O’Connor’s incredible musicianship as seen in the video of Dawg’s Rag from an Austin City Limits performance may require some explanation:
Notice at 6:37, as O’Connor begins his guitar solo, his string snaps and one can hear this audibly. The high E string of the guitar came lose from the end pin and dropped all the way down to where it was flopping. You can see O’Connor attempting to figure out what to do as he continued his solo on national television. Beginning on the lower strings, he mutes some with his right hand, then gestured towards David Grisman as if he was going to give his solo back to him. Grisman does not respond and continues to play rhythm not really knowing what happened. Then O’Connor turns away from the mic and within a period of three seconds (from 7:01 to 7:04) the high E string is perfectly back in tune for the remainder of the solo. This very moment back in 1980 helped solidify O’Connor’s reputation as a young star whose ability as a great young musician was growing. These few seconds were the talk of the show to many guitar players watching at the time.“
By the time the DGQ band was formed and the album released, Grisman had been around for some time in acoustic music circles. He emerged…
…as a mandolin visionary from New York City’s Greenwich Village folk scene in the early 1960s. He first played with local bluegrass bands and then professionally with the Even Dozen Jug Band, Red Allen and the Kentuckians and Earth Opera. He became a record producer and session player on recordings with Tom Paxton, Judy Collins, James Taylor, Linda Ronstadt and many others. In 1969, Jerry Garcia invited David to play on the Grateful Dead’s classic American Beauty. Garcia famously dubbed him “Dawg” and their musical friendship led to the legendary bluegrass band, Old & In The Way.
Over time, as Grisman and Jerry Garcia both gravitated to the Bay Area, they maintained their musical friendship. Both my children can attest to the fact that we listened to There Ain’t No Bugs on Me from the Grisman/Garcia album Not for Kids Only many a day in our car when they were very little.

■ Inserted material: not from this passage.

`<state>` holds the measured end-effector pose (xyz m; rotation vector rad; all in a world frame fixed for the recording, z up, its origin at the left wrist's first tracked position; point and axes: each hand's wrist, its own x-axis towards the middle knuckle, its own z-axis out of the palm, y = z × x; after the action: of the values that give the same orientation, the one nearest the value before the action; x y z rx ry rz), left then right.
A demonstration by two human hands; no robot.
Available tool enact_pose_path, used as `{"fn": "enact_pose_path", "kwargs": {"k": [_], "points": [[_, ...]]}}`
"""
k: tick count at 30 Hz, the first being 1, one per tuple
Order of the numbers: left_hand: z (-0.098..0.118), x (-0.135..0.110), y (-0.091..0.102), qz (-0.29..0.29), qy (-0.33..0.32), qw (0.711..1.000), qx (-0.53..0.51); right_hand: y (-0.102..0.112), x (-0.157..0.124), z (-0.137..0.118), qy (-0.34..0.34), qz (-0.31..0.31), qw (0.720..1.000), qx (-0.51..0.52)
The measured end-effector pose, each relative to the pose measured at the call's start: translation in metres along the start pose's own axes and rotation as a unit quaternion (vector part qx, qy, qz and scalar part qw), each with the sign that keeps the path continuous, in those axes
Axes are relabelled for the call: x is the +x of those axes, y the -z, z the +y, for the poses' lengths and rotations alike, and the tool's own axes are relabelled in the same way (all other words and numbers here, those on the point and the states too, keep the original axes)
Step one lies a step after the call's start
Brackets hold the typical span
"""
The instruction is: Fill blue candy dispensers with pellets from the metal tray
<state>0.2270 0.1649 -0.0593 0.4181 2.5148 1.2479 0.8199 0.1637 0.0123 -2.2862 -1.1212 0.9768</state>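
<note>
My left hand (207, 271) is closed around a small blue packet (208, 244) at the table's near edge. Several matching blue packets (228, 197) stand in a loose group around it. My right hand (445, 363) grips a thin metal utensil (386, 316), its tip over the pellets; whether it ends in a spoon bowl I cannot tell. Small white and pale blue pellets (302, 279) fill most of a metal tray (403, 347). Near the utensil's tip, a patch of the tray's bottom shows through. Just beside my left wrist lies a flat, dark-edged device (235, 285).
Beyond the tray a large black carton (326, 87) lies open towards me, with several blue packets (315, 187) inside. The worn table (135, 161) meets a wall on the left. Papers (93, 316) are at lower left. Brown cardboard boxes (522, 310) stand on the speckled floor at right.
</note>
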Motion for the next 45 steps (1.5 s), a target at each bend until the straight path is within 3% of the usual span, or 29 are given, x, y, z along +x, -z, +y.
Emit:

We all still laugh as we remember the first time Claire sang out the line “How in the hell can the old folks tell / If it ain’t gonna rain no more” from her car seat, with gusto! The old B.B. King tune The Thrill is Gone is from another of their Acoustic Disc collaborations.
David Grisman has always shared the stage with some of the world’s great musicians, people like guitarists Les Paul, Enrique Coria, Martin Taylor, and Doc Watson. In the early 1980s Grisman recorded and performed with legendary jazz violinist Stephane Grappelli. There’s a wonderful video from the old Tonight Show vaults where they play two tunes, in a seven-minute- plus set, that clearly brings joy to Johnny Carson and the Tonight Show Band. I also love the version of Grappelli and DGQ playing the standard Sweet Georgia Brown from the great interplay first between Grappelli and Grisman, and then Anger and Mike Marshall. Grappelli is a legend, and the playfulness on the faces of all the musicians joining in his slipstream is wonderful to watch.
Others who came into his orbit can be seen in the following three videos. A Frets magazine Music Awards all-star jam session includes O’Connor and a very young Alison Krauss; New Grass Revival band mates Sam Bush, Bela Fleck, and Pat Flynn; dobroist Jerry Douglas, and bassists Edgar Meyer and Mark Schatz playing the Grisman tune Dawgs Bull. Check out Fleck’s banjo break as well as Meyer’s bowed bass turn in the spotlight.
Grisman’s Acoustic Disc record label (tagline: 100% Handmade Music) has produced several albums highlighting the sound of vintage acoustic instruments played by the masters. This audio track features Seldom Scene founder and Dobro master Mike Auldridge on the Saint Louis Blues — one of my father’s favorite songs.
And Grisman remains active into his 70s, playing here with guitar master Tommy Emmanuel on Tipsy Gypsy.
Throughout his career, Grisman has stayed in touch with his bluegrass roots. One of the most satisfying collaborations in this vein has been with Del McCoury and the Del McCoury Band.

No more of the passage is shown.